On Christmas Eve, 1854, Harriet Tubman waited impatiently for her three enslaved brothers to meet her at a pre-determined rendezvous point at Poplar Neck in Caroline County, Maryland, where her parents were then living a free life. She planned to bring them to safety in Pennsylvania, then on to Canada where she had settled other family and friends from prior rescue missions. This move to Canada, however, served to confuse the identies of Tubman's brothers, and their accurate names remained unknown until recently. With few clues gleaned from the early biography by Sarah Bradford, who was also confused as to their actual identities, the possibility of correctly identifying and tracing the life experiences of these three men seemed impossible.
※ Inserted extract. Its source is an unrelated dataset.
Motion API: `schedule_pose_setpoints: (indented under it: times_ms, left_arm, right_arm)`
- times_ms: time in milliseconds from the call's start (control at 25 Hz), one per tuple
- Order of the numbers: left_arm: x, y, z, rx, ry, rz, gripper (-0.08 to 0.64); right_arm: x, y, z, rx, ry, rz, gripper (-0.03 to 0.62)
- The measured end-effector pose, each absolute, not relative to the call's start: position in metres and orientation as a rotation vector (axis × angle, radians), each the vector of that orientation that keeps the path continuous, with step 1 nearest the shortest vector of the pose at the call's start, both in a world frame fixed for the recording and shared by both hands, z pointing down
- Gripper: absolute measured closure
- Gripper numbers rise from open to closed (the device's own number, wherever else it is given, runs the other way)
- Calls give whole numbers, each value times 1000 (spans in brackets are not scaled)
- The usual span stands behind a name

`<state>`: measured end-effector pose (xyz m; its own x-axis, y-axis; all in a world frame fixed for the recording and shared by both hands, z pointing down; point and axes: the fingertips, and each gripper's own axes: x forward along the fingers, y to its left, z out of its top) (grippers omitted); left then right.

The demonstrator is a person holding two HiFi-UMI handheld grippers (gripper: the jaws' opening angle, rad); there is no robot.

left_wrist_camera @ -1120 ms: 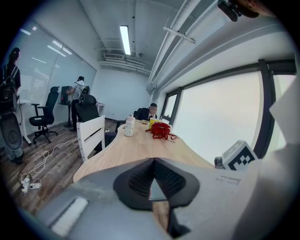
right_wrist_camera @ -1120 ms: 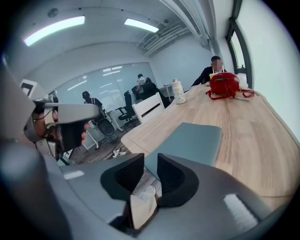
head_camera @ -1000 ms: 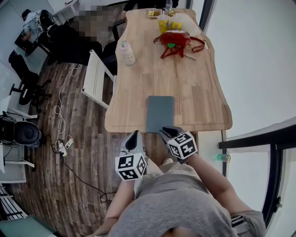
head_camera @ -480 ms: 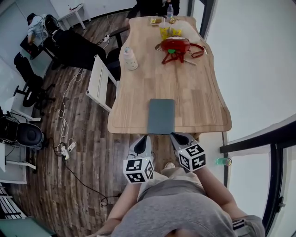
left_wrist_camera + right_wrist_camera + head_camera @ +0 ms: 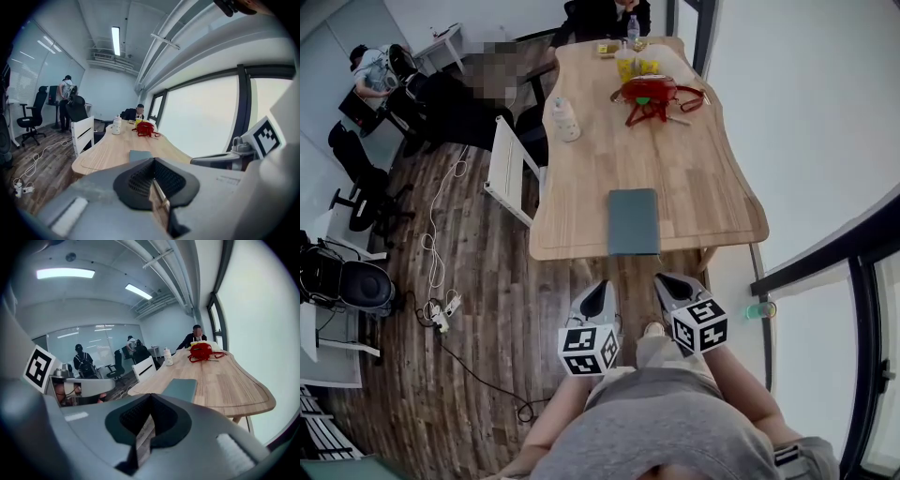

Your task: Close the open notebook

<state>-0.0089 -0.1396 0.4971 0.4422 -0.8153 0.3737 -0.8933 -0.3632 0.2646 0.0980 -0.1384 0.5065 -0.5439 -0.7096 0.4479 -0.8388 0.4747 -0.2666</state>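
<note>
The head camera looked steeply down from above the person, whose grey-shirted shoulders filled the bottom centre. The long light wooden table ran from mid-frame to the top, fairly far off, with the left gripper and right gripper below its near edge. Each gripper camera sat low behind its own jaws, which filled the lower frame, and faced along the table toward its far end. In the left gripper view the table lay centre-left, with the right gripper at the right edge; the right gripper view mirrored this. All three views shared the table, the closed grey-green notebook at its near end, and the red bag farther along.
</note>
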Motion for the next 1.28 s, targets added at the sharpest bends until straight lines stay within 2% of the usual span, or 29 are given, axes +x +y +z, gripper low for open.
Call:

Based on extensive research in scores of primary documents, including William Still’s unpublished “Journal C,” the letters of Thomas Garrett and other abolitionists, census records, newspaper accounts, chattel, slave and tax records, and family oral histories, these men’s pre- and post-enslavement identities and life stories have finally come to light.
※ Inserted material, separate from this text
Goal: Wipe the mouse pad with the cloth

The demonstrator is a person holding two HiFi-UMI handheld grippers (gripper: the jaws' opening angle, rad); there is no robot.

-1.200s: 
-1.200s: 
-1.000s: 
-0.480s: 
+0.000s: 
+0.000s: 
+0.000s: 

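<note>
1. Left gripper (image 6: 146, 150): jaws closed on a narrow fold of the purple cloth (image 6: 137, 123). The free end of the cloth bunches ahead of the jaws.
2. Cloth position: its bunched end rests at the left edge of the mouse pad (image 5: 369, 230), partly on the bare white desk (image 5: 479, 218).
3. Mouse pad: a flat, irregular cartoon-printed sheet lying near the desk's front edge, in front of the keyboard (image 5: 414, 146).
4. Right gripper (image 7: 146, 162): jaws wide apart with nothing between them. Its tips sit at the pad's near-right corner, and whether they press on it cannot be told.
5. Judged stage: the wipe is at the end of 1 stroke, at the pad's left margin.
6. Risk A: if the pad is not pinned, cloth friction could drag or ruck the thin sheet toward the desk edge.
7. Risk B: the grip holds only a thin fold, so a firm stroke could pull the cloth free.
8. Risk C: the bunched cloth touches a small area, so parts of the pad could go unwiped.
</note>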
Following Tubman’s trail on the Underground Railroad proved crucial to finding the missing links that connected the brothers’ lives in slavery and their new lives in freedom. When Robert, Ben, and Henry sat down with William Still, the famous black Underground Railroad agent in Philadelphia, four days after they fled their enslaver in Maryland, they chose new identities. Shedding their “Ross” surname, they selected, together, the last name “Stewart.” This name change complicated many efforts to trace each brother’s life. Perhaps more importantly, however, it also left the current Tubman family relatives confused and unaware of the accurate identities of their famous ancestors. Though this documentation does not answer why they chose this particular name (though there are several plausible possibilities), it has helped clear up many misunderstandings.

Therefore, it is now known that at least three of Tubman's four brothers took the surname "Stewart". Robert Ross became John Stewart, Ben Ross became James Stewart, and Henry Ross became William Henry Stewart. Moses Ross's fate remains unclear. No mention is made of him after his escape in 1851. Further research may reveal what may have happened to him. Rachel, Tubman's last surviving sister in Dorchester County, Maryland, died in 1859 before she could be rescued by Harriet. Rachel's two children, Ben and Angerine, remained enslaved and their fates are still unknown.

Harriet's brothers married local Dorchester County women.  Robert Ross (John Stewart) married Mary Manokey, who was ensalved by Dr. Anthony Thompson.  Ben Ross (James Stewart) married Jane Kane, who was enslaved by Horatio Jones, a neighbor of the Thompson's at Button's Neck in Dorchester County. Jane changed her name to Catherine Kane.  Henry Ross (William Henry Stewart) married a free woman named Harriet Ann Parker, the daughter of Isaac and Julia Parker of the Slaughter Creek area.  While Harriet Tubman was able to bring Harriet Ann Parker and her two children, William Henry Jr., and John Isaac to Canada, she was never able to rescue Mary Manokey and her children, John Jr., Moses, and Harriet. They remained enslaved on the Eastern Shore until Maryland abolished slavery in 1864. John Jr. and Moses eventually moved to Auburn, NY to be with their father, John Stewart.  Mary married again and stayed on the Eastern Shore.  John married Millie Hollis in Auburn, NY in 1863.  Millie was also born in Dorchester County. It is not know if she was free or enslaved and fled on the UGRR.